Understanding the basics

Posted by Joe Amick on May 10, 2019

Many times we all make assumptions based on our own knowledge. This can be a very deep conversation that gets into human nature and any number of other points. But I am noting that just because you know something is no indication others do. With that thought in mind I want to go back to the basics to help every one have a good foundation to build from.

People call finishing by all kinds of names and it can be geography to generational. A common exchange example:

Person will say to me "I need to polish this tube", ok do you have a sample with a finish you want to match? "Sure here you go" I look at a tube with an 80 grit grain on it. What pops into my head is from the movie the Sandlot, Your killin me Smalls. But in that case I am in the wrong. I just assumed they knew the difference between polishing and sanding a tube. If every one calls things by different names that can be fine. Look at what Coke is called around the USA for example. I have had it called Soda, Pop, Cola and a bunch of others. In the Coke example its no problem, but if in one area they call Coke Jack Daniels that could be an issue. Sanding and polishing are two different operations with different results. Mixing the names is like calling Coke Jack Daniels.

Google can give you definitions of the words so I rather look at a more hands on version of what they are.

Polishing: This is the process that takes you to some form of a shine. You polish your car or motorcycle to get a clear shine. You can go to a fully flawless mirror or stop at just a bright finish. You would not polish your car to get a brushed or grain finish, well feel free to do you how you please but don't do it to mine. The thought of taking a scotch brite pad to a black car is going to give me nightmares now, great. The wheel below would be a good example of a polished part.


Graining: This is where you want to produce a lined or brushed type of finish. If you were to drag a brush through wet paint, the bristles produce a line pattern. That is where the brushed word seems to come from in general it seems. Your stainless steel appliances at home tend to have the grained or brushed finish. It is just a straight line pattern and nothing more. The challenge with a brushed finish is keeping it straight. If you are working with a wide belt machine the sanding belts have to move back and forth a little to stay in place on the machine. That movement can cause the finish to look like a zig zag or have a wave look to it. Below is an example of a brushed or grain finish. This is what you might find on a stainless sink or appliance.

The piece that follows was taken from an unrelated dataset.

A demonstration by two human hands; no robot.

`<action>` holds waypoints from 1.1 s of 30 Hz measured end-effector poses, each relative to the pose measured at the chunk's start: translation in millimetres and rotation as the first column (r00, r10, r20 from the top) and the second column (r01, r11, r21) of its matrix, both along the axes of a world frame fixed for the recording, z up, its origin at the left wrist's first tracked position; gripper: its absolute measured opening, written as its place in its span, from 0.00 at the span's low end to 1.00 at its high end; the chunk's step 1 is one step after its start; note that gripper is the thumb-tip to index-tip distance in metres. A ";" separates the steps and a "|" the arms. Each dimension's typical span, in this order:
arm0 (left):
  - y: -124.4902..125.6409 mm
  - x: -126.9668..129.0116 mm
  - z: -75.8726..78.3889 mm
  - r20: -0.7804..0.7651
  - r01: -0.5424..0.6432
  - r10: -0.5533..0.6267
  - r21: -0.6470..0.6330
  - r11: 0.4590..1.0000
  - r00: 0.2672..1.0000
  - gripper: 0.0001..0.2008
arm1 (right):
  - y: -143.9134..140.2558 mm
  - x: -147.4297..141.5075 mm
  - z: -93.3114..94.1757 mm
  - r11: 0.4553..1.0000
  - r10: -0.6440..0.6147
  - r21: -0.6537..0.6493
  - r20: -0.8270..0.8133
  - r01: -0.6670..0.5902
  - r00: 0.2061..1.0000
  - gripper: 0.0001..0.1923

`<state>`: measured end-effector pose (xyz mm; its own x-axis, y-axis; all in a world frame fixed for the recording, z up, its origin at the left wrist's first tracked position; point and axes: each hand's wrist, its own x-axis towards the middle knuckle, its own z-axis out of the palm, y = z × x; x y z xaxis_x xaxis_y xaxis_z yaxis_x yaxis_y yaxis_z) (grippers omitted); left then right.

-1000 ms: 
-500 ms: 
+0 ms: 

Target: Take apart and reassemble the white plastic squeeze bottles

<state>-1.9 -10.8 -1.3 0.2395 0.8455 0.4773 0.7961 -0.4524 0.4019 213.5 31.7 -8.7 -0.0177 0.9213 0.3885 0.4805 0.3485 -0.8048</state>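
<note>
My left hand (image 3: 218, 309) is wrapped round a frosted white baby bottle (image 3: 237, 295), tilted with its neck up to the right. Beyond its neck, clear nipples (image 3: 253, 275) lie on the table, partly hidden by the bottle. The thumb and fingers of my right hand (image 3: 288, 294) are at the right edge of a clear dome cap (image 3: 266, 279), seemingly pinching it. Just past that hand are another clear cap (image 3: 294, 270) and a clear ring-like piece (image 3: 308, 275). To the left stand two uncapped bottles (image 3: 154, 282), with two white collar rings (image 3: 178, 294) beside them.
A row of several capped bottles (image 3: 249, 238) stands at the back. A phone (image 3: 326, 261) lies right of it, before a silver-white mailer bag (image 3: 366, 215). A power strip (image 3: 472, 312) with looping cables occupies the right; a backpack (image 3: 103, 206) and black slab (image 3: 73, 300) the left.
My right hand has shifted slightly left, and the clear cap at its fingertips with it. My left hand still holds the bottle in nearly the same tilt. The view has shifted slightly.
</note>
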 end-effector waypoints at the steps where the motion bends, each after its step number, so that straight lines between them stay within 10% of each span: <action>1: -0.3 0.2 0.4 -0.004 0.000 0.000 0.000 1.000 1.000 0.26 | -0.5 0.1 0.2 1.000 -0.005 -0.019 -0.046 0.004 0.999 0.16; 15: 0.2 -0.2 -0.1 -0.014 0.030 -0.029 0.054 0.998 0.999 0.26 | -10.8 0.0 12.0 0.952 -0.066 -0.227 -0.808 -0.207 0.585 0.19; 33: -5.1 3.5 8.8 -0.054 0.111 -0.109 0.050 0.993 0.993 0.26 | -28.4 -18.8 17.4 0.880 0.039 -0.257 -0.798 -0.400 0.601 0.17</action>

Bur removal or de burring: That is a more general situation that is more defect removal than a finish pattern. No matter how you cut metal there will be a bur. Some processes create more of a bur than others. If you push your laser too fast the bur tends to get worse. The bur is the sharp edge you can feel and cut yourself on in some cases. Taking a bur off requires two steps and no less. The first step takes the bur that is sticking straight up and bends or pushes it over to 90 degrees. The second step is a brush that will then remove that pushed over bur. If you only use a single step say in a wide belt sander you only push the bur over. Then the sanding process will create a knife edge on its own and the bur now tends to be very sharp and can cut you. If you try to just use a brush only and skip the first step you just wont remove the bur. It will be pushed down some and rounded a bit but it will still be there. In this case you would not get cut by the bur but you would be able to feel and possibly see it. Below is a close up before and after bur removal.


This is just some basic information to try and explain a little. If you ask your machine dealer for a polishing machine but in fact need a grained finish it is going to cause some confusion. If you are speaking to a customer and they say they need a polished finish its worth asking a few questions to be sure your on the same page. If a customer needs you to produce a part with a polished finish its going to take more time and in turn cost more. Knowing that and being sure of the finish up front will let you quote correctly and avoid having to explain a price difference later after you have made and polished a pile of parts. Don't assume people are using the same words to describe the same things. And don't assume you share the same understanding as others. Ask questions.